5) La Figura 3 muestra que la estabilidad climática que caracterizó al Holoceno durante los últimos 11 000 años ha sido reemplazada en apenas un siglo por un calentamiento rápido y sin precedentes en escala geológica. Bajo las políticas actuales, esta tendencia proyecta un calentamiento de hasta 3.1 °C hacia 2100, un nivel que aumenta de manera drástica el riesgo de cruzar puntos de quiebre del sistema terrestre y de desencadenar retroalimentaciones irreversibles.

6) La Figura 4 sintetiza el potencial de reducción de emisiones de múltiples estrategias de mitigación, mostrando que existen alternativas suficientemente potentes como para disminuir de manera sustantiva las emisiones globales antes de 2050 si se implementan con seriedad y a gran escala.

El artículo muestra la articulación entre poder corporativo, política energética y destrucción ambiental. En primer lugar, respecto al descriptor “Destrucción del ambiente”, el caso estadounidense demuestra cómo las estructuras estatales pueden operar como agentes activos del deterioro ecológico, al permitir que las políticas públicas sean diseñadas bajo los intereses de las empresas de combustibles fósiles. La eliminación de regulaciones ambientales y el fortalecimiento del fracking bajo el discurso de eficiencia energética revelan una estrategia de acumulación que profundiza la crisis climática y legitima la expansión extractiva como sinónimo de desarrollo.
El eje “Combate y adaptación frente a la destrucción del ambiente” se presenta en el texto como una paradoja: el gobierno promueve un modelo de “transición energética” basado en el gas natural y la innovación tecnológica, lo cual constituye una adaptación regresiva que reproduce el mismo régimen fósil bajo un nuevo discurso de sostenibilidad. Este punto abre una línea de investigación sobre cómo las políticas de mitigación impulsadas por actores corporativos operan como mecanismos de prolongación del modelo extractivista, desplazando alternativas comunitarias o de transición justa.
En relación con “Élites y empresarios”, el texto ofrece un ejemplo empírico de cómo las élites económicas logran trasladar su poder estructural al interior del aparato estatal. Los casos de Chris Wright y Brooke Rollins (Secretario de energía y Secretaria de agricultura de Estados Unidos) ilustran la capacidad de la elite energética para dirigir directamente la política pública, eliminando intermediaciones políticas o regulatorias. Ello permite estudiar la formación de una burguesía fósil estatalizada, que concentra simultáneamente poder económico, político e ideológico, y que redefine la gobernanza climática a escala nacional.

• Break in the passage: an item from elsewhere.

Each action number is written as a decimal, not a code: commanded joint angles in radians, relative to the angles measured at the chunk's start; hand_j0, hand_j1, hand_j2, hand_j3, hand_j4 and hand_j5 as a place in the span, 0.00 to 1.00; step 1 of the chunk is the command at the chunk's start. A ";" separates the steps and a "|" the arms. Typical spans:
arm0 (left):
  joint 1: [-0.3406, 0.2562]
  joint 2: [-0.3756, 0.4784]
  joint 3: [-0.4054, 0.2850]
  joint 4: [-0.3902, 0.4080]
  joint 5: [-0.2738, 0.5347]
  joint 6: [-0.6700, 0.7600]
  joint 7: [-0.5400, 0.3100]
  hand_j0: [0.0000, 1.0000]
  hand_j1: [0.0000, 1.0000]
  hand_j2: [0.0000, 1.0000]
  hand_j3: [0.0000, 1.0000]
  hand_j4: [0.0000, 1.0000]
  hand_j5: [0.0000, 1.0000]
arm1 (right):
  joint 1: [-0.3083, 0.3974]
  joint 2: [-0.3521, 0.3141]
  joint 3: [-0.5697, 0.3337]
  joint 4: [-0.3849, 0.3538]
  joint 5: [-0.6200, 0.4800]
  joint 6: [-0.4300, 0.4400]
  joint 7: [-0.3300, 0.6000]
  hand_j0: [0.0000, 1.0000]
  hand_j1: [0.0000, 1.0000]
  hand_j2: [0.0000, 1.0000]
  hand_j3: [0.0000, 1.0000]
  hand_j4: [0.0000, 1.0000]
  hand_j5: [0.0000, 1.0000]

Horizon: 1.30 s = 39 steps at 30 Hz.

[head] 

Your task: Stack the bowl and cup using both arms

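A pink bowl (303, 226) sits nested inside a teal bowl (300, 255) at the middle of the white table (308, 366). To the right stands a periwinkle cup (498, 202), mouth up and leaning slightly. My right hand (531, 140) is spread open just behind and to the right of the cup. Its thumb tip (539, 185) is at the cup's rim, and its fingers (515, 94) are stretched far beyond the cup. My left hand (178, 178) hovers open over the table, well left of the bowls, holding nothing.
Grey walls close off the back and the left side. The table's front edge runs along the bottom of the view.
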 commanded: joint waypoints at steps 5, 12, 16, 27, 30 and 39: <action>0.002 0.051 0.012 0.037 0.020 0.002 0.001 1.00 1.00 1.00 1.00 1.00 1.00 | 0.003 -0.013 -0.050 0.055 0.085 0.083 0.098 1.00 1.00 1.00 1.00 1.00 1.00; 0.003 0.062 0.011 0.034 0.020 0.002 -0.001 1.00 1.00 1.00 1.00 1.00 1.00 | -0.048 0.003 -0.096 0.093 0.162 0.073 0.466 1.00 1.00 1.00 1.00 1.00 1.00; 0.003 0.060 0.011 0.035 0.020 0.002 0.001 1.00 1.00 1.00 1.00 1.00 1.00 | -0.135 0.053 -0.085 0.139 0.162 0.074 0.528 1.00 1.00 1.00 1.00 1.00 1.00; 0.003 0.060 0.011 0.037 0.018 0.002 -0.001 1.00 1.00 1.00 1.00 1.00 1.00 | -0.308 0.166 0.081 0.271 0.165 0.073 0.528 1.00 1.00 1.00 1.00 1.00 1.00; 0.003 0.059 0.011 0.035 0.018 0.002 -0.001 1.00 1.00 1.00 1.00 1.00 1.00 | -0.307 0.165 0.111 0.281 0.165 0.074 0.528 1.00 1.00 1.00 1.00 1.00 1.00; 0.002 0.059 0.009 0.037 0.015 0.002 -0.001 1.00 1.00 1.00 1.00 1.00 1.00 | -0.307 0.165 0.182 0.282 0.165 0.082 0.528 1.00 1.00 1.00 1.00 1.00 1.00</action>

El descriptor “Empresas transnacionales y gobernanza mundial” se refleja en la red institucional que une a la administración estadounidense con corporaciones y asociaciones empresariales globales, como el American Petroleum Institute (API) y los tanques de pensamiento conservadores financiados por magnates del sector energético. Este entramado muestra cómo las CTN funcionan como nodos de gobernanza, influyendo en los marcos regulatorios y en los discursos internacionales sobre energía, crecimiento y cambio climático. A partir de ello, una línea de investigación pertinente es analizar la expansión del poder corporativo fósil más allá del estado-nación, especialmente en organismos multilaterales y acuerdos internacionales sobre clima.
En cuanto a “Fronteras del capital”, el texto sugiere que el sector fósil no se encuentra en declive, sino en un proceso de reinvención territorial y tecnológica, donde la frontera energética se desplaza hacia recursos no convencionales —como el fracking— y hacia nuevos espacios de control político y discursivo. Este fenómeno invita a estudiar cómo el capital fósil redefine sus zonas de expansión a través de la captura del discurso verde y de la política pública.
Finalmente, bajo el eje “Papel de las CTN en el colapso sistémico – Energía”, el artículo muestra cómo las corporaciones transnacionales energéticas actúan como agentes centrales del colapso ecológico, no solo por su producción material, sino por su poder estructural para neutralizar las posibilidades de transición energética real. Esta observación abre una línea de investigación sobre la relación entre captura institucional y colapso sistémico, es decir, cómo la consolidación del poder corporativo dentro de los estados impide la transformación de fondo del modelo energético global.